To do: Your reply should reproduce the data below without a single alteration, apart from dropping the images.

◇ ◇ ◇ ◇ ◇

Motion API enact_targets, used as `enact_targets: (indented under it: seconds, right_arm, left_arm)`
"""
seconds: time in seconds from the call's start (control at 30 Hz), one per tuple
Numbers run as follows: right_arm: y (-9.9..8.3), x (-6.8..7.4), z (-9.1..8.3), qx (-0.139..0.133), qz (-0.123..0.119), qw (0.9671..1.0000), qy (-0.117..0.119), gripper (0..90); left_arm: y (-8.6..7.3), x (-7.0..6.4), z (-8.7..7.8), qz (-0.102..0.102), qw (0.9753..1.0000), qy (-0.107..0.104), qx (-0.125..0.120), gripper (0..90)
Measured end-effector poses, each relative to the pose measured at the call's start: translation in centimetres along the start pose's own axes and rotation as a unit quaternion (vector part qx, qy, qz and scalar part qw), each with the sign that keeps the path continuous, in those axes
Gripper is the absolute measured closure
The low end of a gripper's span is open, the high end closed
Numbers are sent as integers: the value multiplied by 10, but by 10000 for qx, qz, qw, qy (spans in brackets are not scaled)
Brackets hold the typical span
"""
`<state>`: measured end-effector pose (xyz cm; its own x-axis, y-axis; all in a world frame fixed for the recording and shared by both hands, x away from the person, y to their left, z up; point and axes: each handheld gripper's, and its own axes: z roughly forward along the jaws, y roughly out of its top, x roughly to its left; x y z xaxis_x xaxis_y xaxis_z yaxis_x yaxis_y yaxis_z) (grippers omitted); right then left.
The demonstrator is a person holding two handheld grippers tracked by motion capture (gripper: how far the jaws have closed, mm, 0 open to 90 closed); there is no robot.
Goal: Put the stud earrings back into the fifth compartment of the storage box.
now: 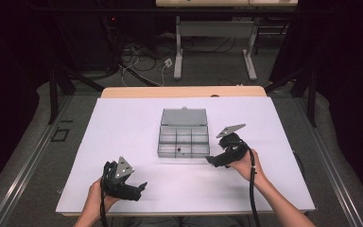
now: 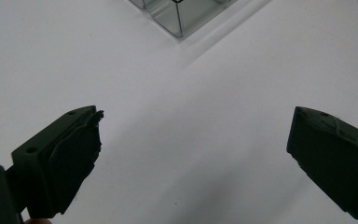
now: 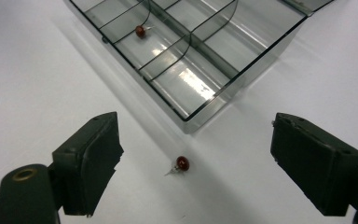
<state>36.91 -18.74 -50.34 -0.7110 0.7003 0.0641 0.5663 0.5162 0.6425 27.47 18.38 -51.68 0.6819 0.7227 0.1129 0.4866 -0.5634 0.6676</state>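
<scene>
Just off the near right corner of the clear compartment box, a red bead lies on the white table between the right gripper's wide jaws, too small for the high view; the left gripper, also wide, hovers low at near left

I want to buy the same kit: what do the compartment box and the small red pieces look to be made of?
The box looks like clear, glossy hard plastic: you see the table through its walls, and its floor glints. The red bead on the table and the bead inside the box are shiny, glass or plastic, each with a thin pin that looks like metal.
</scene>
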Motion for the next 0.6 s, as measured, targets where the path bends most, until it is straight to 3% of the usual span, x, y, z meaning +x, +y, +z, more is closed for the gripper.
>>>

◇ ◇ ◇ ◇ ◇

Worked solution:
Motion API enact_targets, used as `enact_targets: (indented under it: seconds, right_arm, left_arm)`
"""
seconds: time in seconds from the call's start (control at 30 Hz), one per tuple
Numbers run as follows: right_arm: y (-9.9..8.3), x (-6.8..7.4), z (-9.1..8.3), qx (-0.139..0.133), qz (-0.123..0.119), qw (0.9671..1.0000), qy (-0.117..0.119), gripper (0..90); left_arm: y (-8.6..7.3), x (-7.0..6.4), z (-8.7..7.8), qz (-0.102..0.102), qw (0.9753..1.0000), qy (-0.107..0.104), qx (-0.125..0.120), gripper (0..90)
Measured end-effector poses, each relative to the pose measured at the call's start: translation in centimetres along the start pose's own axes and rotation as a unit quaternion (vector part qx, qy, qz and scalar part qw), each with the sign that keeps the path continuous, in those axes
Gripper is the absolute measured closure
The low end of a gripper's span is open, the high end closed
Numbers are sent as integers: the value multiplied by 10, but by 10000 for qx, qz, qw, qy (spans in brackets are not scaled)
Brackets hold the typical span
"""
`<state>`: measured end-effector pose (xyz cm; its own x-axis, y-axis; all in a world frame fixed for the recording and shared by both hands, x away from the person, y to their left, z up; point and axes: each handheld gripper's, and its own axes: z roughly forward along the jaws, y roughly out of its top, x roughly to its left; x y z xaxis_x xaxis_y xaxis_z yaxis_x yaxis_y yaxis_z) (grippers omitted); right then left.
The demonstrator is a person holding two handheld grippers tracked by motion capture (gripper: how far the jaws have closed, mm, 0 open to 90 closed); there is no robot.
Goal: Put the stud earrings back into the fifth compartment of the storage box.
now: 
now: 
now: 
<state>36.91 -18.74 -50.34 -0.7110 0.7003 0.0641 0.5663 0.5162 0.6425 27.47 18.38 -51.68 0.6819 0.7227 0.1129 0.4866 -0.5634 0.6676</state>
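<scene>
Just off the near right corner of the clear compartment box, a red bead lies on the white table between the right gripper's wide jaws, too small for the high view; the left gripper, also wide, hovers low at near left

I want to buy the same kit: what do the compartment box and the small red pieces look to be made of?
The box looks like clear, glossy hard plastic: you see the table through its walls, and its floor glints. The red bead on the table and the bead inside the box are shiny, glass or plastic, each with a thin pin that looks like metal.
</scene>
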Motion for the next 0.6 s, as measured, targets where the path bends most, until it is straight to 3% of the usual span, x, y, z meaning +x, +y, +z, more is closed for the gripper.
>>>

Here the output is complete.